What to work on ->
Go through the listing and copy every line word for word.

Recorded data ->
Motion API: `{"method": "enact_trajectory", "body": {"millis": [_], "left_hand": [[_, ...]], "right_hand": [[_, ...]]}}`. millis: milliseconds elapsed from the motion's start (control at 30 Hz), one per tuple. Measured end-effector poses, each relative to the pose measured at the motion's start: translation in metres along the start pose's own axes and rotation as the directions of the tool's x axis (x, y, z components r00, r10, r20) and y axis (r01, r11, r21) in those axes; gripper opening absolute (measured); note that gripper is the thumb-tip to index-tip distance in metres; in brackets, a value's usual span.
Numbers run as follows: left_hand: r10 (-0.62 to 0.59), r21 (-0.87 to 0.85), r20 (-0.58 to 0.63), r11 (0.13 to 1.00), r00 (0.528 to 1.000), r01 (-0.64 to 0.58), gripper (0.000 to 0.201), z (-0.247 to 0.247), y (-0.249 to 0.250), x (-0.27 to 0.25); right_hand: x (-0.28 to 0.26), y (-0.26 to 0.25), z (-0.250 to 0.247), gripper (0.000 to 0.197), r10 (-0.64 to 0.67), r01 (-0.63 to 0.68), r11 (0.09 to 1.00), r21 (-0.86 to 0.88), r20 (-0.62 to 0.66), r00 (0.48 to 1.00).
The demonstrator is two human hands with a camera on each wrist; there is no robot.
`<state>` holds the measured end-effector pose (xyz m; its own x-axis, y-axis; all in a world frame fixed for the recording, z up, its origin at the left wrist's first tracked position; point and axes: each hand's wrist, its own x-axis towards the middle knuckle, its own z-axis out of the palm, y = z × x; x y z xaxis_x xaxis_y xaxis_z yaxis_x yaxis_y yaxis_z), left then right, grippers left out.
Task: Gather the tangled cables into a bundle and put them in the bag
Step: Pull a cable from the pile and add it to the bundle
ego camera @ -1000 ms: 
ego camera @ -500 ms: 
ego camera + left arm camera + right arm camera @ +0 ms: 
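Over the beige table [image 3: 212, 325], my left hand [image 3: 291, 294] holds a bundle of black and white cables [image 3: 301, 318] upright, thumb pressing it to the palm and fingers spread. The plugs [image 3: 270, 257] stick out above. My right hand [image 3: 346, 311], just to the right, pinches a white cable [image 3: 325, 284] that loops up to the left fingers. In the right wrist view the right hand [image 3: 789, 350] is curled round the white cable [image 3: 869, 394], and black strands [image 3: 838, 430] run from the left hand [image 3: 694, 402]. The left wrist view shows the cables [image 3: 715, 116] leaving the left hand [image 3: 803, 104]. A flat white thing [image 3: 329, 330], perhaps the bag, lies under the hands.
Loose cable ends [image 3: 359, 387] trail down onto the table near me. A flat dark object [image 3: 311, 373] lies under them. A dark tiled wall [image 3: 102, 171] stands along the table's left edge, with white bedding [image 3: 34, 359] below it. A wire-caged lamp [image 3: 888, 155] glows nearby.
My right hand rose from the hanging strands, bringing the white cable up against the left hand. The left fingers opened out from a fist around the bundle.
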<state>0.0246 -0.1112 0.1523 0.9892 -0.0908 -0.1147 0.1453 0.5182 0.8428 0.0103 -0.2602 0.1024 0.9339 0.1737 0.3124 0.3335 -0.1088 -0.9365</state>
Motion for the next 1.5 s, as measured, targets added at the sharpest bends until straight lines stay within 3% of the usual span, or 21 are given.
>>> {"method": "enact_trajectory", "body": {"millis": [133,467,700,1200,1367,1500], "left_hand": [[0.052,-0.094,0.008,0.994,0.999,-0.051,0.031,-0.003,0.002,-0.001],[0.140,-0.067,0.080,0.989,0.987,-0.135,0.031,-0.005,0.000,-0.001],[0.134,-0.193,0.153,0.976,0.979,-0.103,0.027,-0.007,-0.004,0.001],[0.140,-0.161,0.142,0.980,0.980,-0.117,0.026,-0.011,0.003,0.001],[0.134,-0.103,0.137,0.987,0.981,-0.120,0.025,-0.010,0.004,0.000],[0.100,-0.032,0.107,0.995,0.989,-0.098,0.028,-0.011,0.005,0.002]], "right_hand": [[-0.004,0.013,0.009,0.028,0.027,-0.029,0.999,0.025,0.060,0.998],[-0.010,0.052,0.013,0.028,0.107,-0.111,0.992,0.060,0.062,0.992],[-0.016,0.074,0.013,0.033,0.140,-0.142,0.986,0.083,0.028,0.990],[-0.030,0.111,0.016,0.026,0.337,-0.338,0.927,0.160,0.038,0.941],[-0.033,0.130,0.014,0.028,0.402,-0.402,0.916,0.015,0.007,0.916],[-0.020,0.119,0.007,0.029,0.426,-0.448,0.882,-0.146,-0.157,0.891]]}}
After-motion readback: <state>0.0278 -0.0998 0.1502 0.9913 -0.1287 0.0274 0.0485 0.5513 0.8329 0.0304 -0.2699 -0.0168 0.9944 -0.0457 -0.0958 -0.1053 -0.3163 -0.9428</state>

Problem solution ->
Motion API: `{"method": "enact_trajectory", "body": {"millis": [_], "left_hand": [[_, ...]], "right_hand": [[_, ...]]}}`. millis: milliseconds elapsed from the motion's start (control at 30 Hz), one per tuple. Measured end-effector poses, each relative to the pose measured at the motion's start: translation in metres along the start pose's own axes and rotation as the directions of the tool's x axis (x, y, z components r00, r10, r20) and y axis (r01, r11, r21) in those axes; gripper opening absolute (measured); note that gripper is the thumb-tip to index-tip distance in metres; in brackets, a value's usual span.
Numbers run as follows: left_hand: r10 (-0.62 to 0.59), r21 (-0.87 to 0.85), r20 (-0.58 to 0.63), r11 (0.13 to 1.00), r00 (0.528 to 1.000), r01 (-0.64 to 0.58), gripper (0.000 to 0.201), z (-0.247 to 0.247), y (-0.249 to 0.250), x (-0.27 to 0.25); right_hand: x (-0.28 to 0.26), y (-0.26 to 0.25), z (-0.250 to 0.247), gripper (0.000 to 0.197), r10 (-0.64 to 0.67), r01 (-0.63 to 0.68), r11 (0.09 to 1.00), r21 (-0.86 to 0.88), r20 (-0.62 to 0.66), r00 (0.48 to 1.00).
The demonstrator is two human hands with a camera on each wrist; there is no robot.
`<state>` holds the measured end-effector pose (xyz m; its own x-axis, y-axis; all in a world frame fixed for the recording, z up, its origin at the left wrist's first tracked position; point and axes: each hand's wrist, its own x-axis towards the middle knuckle, its own z-axis out of the palm, y = z × x; x y z xaxis_x xaxis_y xaxis_z yaxis_x yaxis_y yaxis_z), left then right, grippers left out.
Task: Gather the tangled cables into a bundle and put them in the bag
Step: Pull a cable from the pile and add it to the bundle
ego camera @ -1000 ms: 
ego camera @ -500 ms: 
ego camera + left arm camera + right arm camera @ +0 ms: 
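Over the beige table [image 3: 212, 325], my left hand [image 3: 291, 294] holds a bundle of black and white cables [image 3: 301, 318] upright, thumb pressing it to the palm and fingers spread. The plugs [image 3: 270, 257] stick out above. My right hand [image 3: 346, 311], just to the right, pinches a white cable [image 3: 325, 284] that loops up to the left fingers. In the right wrist view the right hand [image 3: 789, 350] is curled round the white cable [image 3: 869, 394], and black strands [image 3: 838, 430] run from the left hand [image 3: 694, 402]. The left wrist view shows the cables [image 3: 715, 116] leaving the left hand [image 3: 803, 104]. A flat white thing [image 3: 329, 330], perhaps the bag, lies under the hands.
Loose cable ends [image 3: 359, 387] trail down onto the table near me. A flat dark object [image 3: 311, 373] lies under them. A dark tiled wall [image 3: 102, 171] stands along the table's left edge, with white bedding [image 3: 34, 359] below it. A wire-caged lamp [image 3: 888, 155] glows nearby.
My right hand rose from the hanging strands, bringing the white cable up against the left hand. The left fingers opened out from a fist around the bundle.
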<state>0.0246 -0.1112 0.1523 0.9892 -0.0908 -0.1147 0.1453 0.5182 0.8428 0.0103 -0.2602 0.1024 0.9339 0.1737 0.3124 0.3335 -0.1088 -0.9365</state>
Motion for the next 1.5 s, as measured, targets added at the sharpest bends until straight lines stay within 3% of the usual span, or 21 are given.
>>> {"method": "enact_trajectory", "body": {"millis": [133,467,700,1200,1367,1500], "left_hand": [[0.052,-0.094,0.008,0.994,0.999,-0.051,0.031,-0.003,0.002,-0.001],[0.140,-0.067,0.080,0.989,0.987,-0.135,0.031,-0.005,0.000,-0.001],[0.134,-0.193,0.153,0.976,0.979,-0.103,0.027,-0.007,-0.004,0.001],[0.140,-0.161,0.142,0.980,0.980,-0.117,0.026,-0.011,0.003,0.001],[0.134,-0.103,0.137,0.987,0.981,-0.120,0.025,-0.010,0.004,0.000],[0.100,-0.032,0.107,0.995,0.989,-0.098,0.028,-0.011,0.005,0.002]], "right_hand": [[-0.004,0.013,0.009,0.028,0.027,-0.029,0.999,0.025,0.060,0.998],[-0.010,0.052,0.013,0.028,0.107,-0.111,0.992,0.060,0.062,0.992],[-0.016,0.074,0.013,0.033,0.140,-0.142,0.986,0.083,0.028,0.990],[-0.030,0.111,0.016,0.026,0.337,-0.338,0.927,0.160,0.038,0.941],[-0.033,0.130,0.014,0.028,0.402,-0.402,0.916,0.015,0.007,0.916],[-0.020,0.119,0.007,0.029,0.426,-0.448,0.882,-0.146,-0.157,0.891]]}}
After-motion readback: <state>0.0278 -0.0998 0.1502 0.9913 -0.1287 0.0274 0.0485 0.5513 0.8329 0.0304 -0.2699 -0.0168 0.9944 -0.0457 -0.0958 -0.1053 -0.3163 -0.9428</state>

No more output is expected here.